С плаксивой раздражительностью Антонида скривилась.
– Это оттого, что воздух поднялся. – Неприятно ей было объяснять очевидное. – Сначала к потолку, в самый верх… – недовольное движение пясти. – Степан не умел без воздуха.
Антонида не нуждалась в Федькином внимании и говорила лишь потому, что начала говорить и слово цеплялось за слово: призрачный мир, в котором витала Антонида, оплетался словами.

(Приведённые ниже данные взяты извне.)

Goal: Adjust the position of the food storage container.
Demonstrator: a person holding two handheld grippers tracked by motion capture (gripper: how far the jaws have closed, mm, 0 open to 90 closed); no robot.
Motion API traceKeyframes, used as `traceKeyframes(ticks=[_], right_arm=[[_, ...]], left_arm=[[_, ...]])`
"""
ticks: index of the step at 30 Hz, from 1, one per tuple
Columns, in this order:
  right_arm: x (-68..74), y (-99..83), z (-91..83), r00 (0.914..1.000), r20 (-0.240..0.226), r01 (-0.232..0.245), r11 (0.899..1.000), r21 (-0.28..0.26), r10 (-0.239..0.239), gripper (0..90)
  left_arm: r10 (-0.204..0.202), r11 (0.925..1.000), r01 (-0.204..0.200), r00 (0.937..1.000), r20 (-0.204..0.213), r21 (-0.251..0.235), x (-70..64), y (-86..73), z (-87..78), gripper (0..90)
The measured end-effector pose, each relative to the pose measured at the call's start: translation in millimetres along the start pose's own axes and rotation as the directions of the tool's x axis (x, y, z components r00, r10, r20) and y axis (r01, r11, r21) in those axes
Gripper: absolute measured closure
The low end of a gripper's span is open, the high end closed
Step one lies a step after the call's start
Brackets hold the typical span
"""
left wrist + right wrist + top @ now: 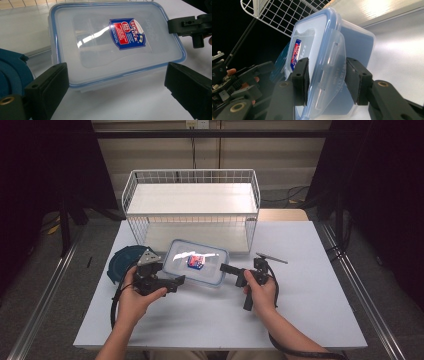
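Jaws of the right gripper (pixel 325 82) stand at either side of the side clasp of the clear, blue-rimmed Lock & Lock food container (pixel 115 42), close to it but not visibly clamped, a detail the right gripper view gives and the high view does not. The left gripper (pixel 115 87) has its jaws wide open just before the container's near left edge. The container lies lidded on the white desk (pixel 300 310), in front of the wire shelf rack (pixel 192 200), with a dark blue round lid (pixel 122 262) at its left.

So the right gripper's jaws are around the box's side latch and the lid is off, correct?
Not quite. The lid is on the box, sitting flat inside its blue rim, as the left gripper view shows. The rest holds: the right gripper has its jaws either side of the side latch.
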State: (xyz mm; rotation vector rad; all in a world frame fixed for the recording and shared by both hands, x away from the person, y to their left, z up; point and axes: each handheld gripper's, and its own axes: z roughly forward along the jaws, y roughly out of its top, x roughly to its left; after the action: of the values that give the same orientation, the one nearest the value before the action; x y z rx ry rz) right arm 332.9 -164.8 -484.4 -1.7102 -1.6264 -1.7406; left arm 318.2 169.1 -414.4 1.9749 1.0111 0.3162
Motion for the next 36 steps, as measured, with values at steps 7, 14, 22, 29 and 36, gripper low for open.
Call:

– Столько грохоту, всякой дряни… – жаловалась она мимо Федьки. – Я слышала оттуда, как ты грохотал во дворе. Зачем столько шума? Я знала, что ты придешь. Когда придешь, почему придешь… Да и скучно на вас смотреть – из-за чего вы так беспокоитесь. Мне-то зачем? Я вас давно похоронила. – Она слабо махнула рукой. – Опять сюда возвращаться, да все заново? Еще раз? Зачем?.. – Антонида подняла глаза, тускло блестящие в желтом свете свечи. – Люди слепые, – сказала она, – право смешно. Всё тыкаются, тыкаются, толкают друг друга, а прямо-то ходить не умеют. Там видно, где я была, сразу все видно. Все одновременно. Все люди и суета их. Вот это вот их недоумение. Сверху-то видно… – Антонида сплетала руки. Она испытывала плаксивое раздражение, столкнувшись с необходимостью донести до туго соображающей Федьки простые истины, которые не нуждались ни в доказательствах, ни в объяснениях. – Мелко-мелко у вас тут все понапихано, мелко понапихано, – с болезненной гримасой она совала в воздухе пальцем, – очень много. А сверху видать. Кто жил, живет, кто будет жить – как на ладони. У вас тут такая теснота, невозможно подвинуться. Всё, что будет, оно уже есть и прошло. Все, ну… все несчастья, все счастья – всё уже было, состоялось, и от этого страшная теснота и неразбериха. Как вы живете? Все уж давно мертвы. Я ведь оттуда видела: и смерть, и рождение… Вся эта чепуха. А там… Там не бывает вот этого… – Мучительно сморщившись, покрутила рукой: – Прошло, будет – этого нет. Это у вас. Здесь. А там… Там – всегда. Каждый день – всегда… Так хорошо, так покойно… и привольно так, просторно… Душе там просторно, несуетливо. Понимаешь?.. А с вами остаться, в тесноте? От тесноты вы все время друг друга давите. Писк стоит, неприятно… От вас такой писк, неприятно смотреть, как вы давитесь. Противно. Гадко это все, этот писк, когда вас давят… Нет, что же я? Не вернусь. Сюда?.. Я ведь Там Его встретила, – продолжала горячечным шепотом Антонида, наклоняясь к Федьке. – Он обратил мне глаза в душу и показал, где у меня болит и отчего. Он сказал, чтобы Туда попасть, нужно пройти девять ступеней страдания, а я прошла только восемь. Но Он меня возьмет. Обещал… А сюда? Сюда вернуться? Зачем?